Indeed you are - searching for UTF-8 substring in UTF-8 string doesn't do any decoding and it does return you a slice of a balance of original.

>
>> In fact it was even "better" nobody ever talked about header they just
>> assumed a codepage with some global setting. Imagine yourself creating
>> a font rendering system these days - a hell of an exercise in
>> frustration (okay how do I render 0x88 ? mm if that is in codepage XYZ
>> then ...).
> I understand that people were frustrated with all the code pages out
> there before UCS standardized them, but that is a completely different
> argument than my problem with UTF-8 and variable-length encodings.  My
> proposed simple, header-based, constant-width encoding could be
> implemented with UCS and there go all your arguments about random code
> pages.

No they don't - have you ever seen native Korean or Chinese codepages? Problems with your header based approach are self-evident in a sense that there is no single sane way to deal with it on cross-locale basis (that you simply ignore as noted below).
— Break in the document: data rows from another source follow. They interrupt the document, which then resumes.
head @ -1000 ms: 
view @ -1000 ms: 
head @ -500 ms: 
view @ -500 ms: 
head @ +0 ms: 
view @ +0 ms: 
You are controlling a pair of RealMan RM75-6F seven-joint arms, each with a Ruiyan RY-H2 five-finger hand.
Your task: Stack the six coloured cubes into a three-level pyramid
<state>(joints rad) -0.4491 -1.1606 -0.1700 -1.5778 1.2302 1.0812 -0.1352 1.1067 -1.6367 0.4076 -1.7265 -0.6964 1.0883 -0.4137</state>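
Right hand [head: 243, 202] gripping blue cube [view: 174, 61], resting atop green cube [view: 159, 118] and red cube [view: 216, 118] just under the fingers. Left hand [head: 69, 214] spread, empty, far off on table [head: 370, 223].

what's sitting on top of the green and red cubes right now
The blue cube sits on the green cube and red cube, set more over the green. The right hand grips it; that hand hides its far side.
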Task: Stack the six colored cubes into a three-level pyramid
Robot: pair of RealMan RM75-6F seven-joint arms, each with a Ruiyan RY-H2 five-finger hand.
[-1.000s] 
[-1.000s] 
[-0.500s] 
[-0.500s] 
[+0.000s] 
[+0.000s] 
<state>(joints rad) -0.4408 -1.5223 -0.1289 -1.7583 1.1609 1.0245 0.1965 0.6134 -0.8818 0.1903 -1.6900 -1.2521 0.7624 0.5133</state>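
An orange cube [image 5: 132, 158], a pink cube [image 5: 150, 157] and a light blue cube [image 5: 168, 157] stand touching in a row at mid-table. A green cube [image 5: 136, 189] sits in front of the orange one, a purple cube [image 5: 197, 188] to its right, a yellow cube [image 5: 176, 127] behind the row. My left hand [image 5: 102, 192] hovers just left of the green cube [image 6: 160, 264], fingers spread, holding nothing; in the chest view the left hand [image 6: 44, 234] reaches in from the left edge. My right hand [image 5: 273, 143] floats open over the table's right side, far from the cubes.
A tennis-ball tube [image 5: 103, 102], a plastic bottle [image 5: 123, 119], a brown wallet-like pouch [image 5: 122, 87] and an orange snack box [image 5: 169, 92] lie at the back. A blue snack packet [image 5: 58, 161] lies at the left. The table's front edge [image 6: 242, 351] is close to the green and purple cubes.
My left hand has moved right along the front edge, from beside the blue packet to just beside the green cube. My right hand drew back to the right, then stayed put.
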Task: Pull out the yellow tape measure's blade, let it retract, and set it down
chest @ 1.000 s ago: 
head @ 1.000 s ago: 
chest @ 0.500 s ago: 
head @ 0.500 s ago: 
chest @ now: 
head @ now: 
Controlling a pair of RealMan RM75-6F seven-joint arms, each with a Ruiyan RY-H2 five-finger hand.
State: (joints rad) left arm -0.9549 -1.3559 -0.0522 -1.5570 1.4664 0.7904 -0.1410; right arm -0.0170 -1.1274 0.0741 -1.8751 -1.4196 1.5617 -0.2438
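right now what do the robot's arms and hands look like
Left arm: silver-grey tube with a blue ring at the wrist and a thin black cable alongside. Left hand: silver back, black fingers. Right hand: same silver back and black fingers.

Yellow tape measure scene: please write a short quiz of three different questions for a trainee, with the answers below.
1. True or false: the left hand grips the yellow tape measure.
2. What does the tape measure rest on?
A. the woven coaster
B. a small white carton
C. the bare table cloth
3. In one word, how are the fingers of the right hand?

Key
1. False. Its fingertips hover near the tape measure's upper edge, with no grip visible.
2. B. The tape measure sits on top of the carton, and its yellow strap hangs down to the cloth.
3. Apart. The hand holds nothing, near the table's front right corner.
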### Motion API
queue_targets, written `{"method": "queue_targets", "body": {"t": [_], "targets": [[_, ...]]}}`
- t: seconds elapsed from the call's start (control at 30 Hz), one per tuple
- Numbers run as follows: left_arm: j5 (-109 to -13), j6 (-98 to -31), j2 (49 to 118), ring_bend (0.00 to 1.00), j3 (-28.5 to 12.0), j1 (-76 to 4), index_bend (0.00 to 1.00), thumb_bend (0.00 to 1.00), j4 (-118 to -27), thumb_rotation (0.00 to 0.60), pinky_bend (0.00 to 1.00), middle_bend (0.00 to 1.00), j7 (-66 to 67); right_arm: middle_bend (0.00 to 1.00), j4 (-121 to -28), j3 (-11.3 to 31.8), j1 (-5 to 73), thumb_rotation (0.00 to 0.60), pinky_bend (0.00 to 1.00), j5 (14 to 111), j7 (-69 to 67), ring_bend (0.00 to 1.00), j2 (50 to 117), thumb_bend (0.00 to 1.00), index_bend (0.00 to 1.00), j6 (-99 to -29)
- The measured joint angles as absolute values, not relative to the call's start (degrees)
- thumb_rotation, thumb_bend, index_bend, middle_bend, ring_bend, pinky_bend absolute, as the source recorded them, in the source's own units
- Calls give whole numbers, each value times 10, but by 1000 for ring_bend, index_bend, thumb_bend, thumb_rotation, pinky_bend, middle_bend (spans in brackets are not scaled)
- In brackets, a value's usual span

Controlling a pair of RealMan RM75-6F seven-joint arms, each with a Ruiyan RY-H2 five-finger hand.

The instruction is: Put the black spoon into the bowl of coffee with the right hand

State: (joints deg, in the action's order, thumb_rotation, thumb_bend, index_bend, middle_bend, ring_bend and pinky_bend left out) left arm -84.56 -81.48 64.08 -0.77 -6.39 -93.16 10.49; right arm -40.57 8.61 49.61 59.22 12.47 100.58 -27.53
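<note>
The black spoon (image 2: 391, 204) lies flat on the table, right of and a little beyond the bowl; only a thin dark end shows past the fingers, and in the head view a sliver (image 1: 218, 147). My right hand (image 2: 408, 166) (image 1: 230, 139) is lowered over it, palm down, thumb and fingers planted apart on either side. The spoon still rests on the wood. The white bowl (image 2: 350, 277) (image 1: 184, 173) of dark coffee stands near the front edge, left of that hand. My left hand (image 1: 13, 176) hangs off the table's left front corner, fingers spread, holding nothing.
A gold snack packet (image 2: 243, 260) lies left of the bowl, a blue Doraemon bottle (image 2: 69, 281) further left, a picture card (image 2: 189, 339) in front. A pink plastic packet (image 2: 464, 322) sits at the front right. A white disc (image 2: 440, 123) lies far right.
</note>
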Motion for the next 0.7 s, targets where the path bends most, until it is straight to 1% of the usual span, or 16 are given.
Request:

>> This just shows you don't care for multilingual stuff at all. Imagine
>> any language tutor/translator/dictionary on the Web. For instance most
>> languages need to intersperse ASCII (also keep in mind e.g. HTML
>> markup). Books often feature citations in native language (or e.g.
>> latin) along with translations.
> This is a small segment of use and it would be handled fine by an
> alternate encoding.

??? Simply makes no sense. There is no intersection between some legacy encodings as of now. Or do you want to add N*(N-1) cross-encodings for any combination of 2? What about 3 in one string?

>> Now also take into account math symbols, currency symbols and beyond.
>> Also these days cultures are mixing in wild combinations so you might
>> need to see the text even if you can't read it. Unicode is not only
>> "encode characters from all languages". It needs to address universal
>> representation of symbolics used in writing systems at large.
> I take your point that it isn't just languages, but symbols also.  I see
> no reason why UTF-8 is a better encoding for that purpose than the kind
> of simple encoding I've suggested.
>
>> We want monoculture! That is to understand each without all these
>> "par-le-vu-france?" and codepages of various complexity(insanity).
> I hate monoculture, but then I haven't had to decipher some screwed-up
> codepage in the middle of the night. ;)

So you never had trouble of internationalization? What languages do you use (read/speak/etc.)?

>That said, you could standardize
> on UCS for your code space without using a bad encoding like UTF-8, as I
> said above.

UCS is a myth as of ~5 years ago. Early adopters of Unicode fell into that trap (Java, Windows NT). You shouldn't.

>> Want small - use compression schemes which are perfectly fine and get
>> to the precious 1byte per codepoint with exceptional speed.
>> http://www.unicode.org/reports/tr6/
> Correct me if I'm wrong, but it seems like that compression scheme
> simply adds a header and then uses a single-byte encoding, exactly what
> I suggested! :)

This is it but it's far more flexible in a sense that it allows multi-linguagal strings just fine and lone full-with unicode codepoints as well.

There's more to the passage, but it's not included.